TASK INSTRUCTIONS: The complete listing should be restated word for word.
⁂
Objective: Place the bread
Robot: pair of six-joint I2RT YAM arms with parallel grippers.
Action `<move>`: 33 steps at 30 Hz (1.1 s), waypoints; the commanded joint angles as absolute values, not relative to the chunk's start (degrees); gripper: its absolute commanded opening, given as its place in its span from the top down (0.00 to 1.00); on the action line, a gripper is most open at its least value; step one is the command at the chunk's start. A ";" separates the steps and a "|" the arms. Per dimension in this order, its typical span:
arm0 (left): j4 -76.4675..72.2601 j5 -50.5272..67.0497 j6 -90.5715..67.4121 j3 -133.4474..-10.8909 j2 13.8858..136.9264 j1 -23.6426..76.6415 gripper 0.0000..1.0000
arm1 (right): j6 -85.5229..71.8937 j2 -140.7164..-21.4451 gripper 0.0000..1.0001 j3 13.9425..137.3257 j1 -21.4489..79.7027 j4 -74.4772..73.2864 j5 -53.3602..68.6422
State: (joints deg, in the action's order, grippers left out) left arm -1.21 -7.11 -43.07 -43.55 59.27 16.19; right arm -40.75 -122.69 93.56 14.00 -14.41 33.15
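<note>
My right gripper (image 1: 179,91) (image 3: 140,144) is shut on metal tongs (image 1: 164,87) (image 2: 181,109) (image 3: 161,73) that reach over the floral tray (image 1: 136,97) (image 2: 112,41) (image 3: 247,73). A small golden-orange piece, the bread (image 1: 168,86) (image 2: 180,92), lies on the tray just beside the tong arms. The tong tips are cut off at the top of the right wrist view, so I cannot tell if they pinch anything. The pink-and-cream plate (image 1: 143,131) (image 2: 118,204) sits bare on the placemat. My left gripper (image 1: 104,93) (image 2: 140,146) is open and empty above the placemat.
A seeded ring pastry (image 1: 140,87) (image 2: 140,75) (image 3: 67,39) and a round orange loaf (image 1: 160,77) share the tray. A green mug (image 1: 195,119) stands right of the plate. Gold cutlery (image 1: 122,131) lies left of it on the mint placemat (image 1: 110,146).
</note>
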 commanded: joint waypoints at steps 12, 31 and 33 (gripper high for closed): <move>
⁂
YOUR SOLUTION:
Objective: Place the bread
Robot: pair of six-joint I2RT YAM arms with parallel grippers.
Action `<move>`: 33 steps at 30 Hz (1.1 s), waypoints; the commanded joint angles as absolute values, not relative to the chunk's start (degrees); gripper: its absolute commanded opening, given as its place in its span from the top down (0.00 to 1.00); on the action line, a gripper is most open at its least value; step one is the command at the chunk's start. A ";" separates the steps and a "|" the arms. Per dimension in this order, its typical span:
arm0 (left): j4 -76.4675..72.2601 j5 -50.5272..67.0497 j6 -90.5715..67.4121 j3 -133.4474..-10.8909 j2 13.8858..136.9264 j1 -23.6426..76.6415 gripper 0.0000..1.0000
arm1 (right): j6 -85.5229..71.8937 j2 -140.7164..-21.4451 gripper 0.0000..1.0001 j3 13.9425..137.3257 j1 -21.4489..79.7027 j4 -74.4772..73.2864 j5 -53.3602..68.6422
State: (joints deg, in the action's order, grippers left out) left arm -1.21 -7.11 -43.07 -43.55 59.27 16.19; right arm -40.75 -122.69 93.56 14.00 -14.41 33.15
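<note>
My right gripper (image 1: 179,91) (image 3: 140,144) is shut on metal tongs (image 1: 164,87) (image 2: 181,109) (image 3: 161,73) that reach over the floral tray (image 1: 136,97) (image 2: 112,41) (image 3: 247,73). A small golden-orange piece, the bread (image 1: 168,86) (image 2: 180,92), lies on the tray just beside the tong arms. The tong tips are cut off at the top of the right wrist view, so I cannot tell if they pinch anything. The pink-and-cream plate (image 1: 143,131) (image 2: 118,204) sits bare on the placemat. My left gripper (image 1: 104,93) (image 2: 140,146) is open and empty above the placemat.
A seeded ring pastry (image 1: 140,87) (image 2: 140,75) (image 3: 67,39) and a round orange loaf (image 1: 160,77) share the tray. A green mug (image 1: 195,119) stands right of the plate. Gold cutlery (image 1: 122,131) lies left of it on the mint placemat (image 1: 110,146).
</note>
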 commanded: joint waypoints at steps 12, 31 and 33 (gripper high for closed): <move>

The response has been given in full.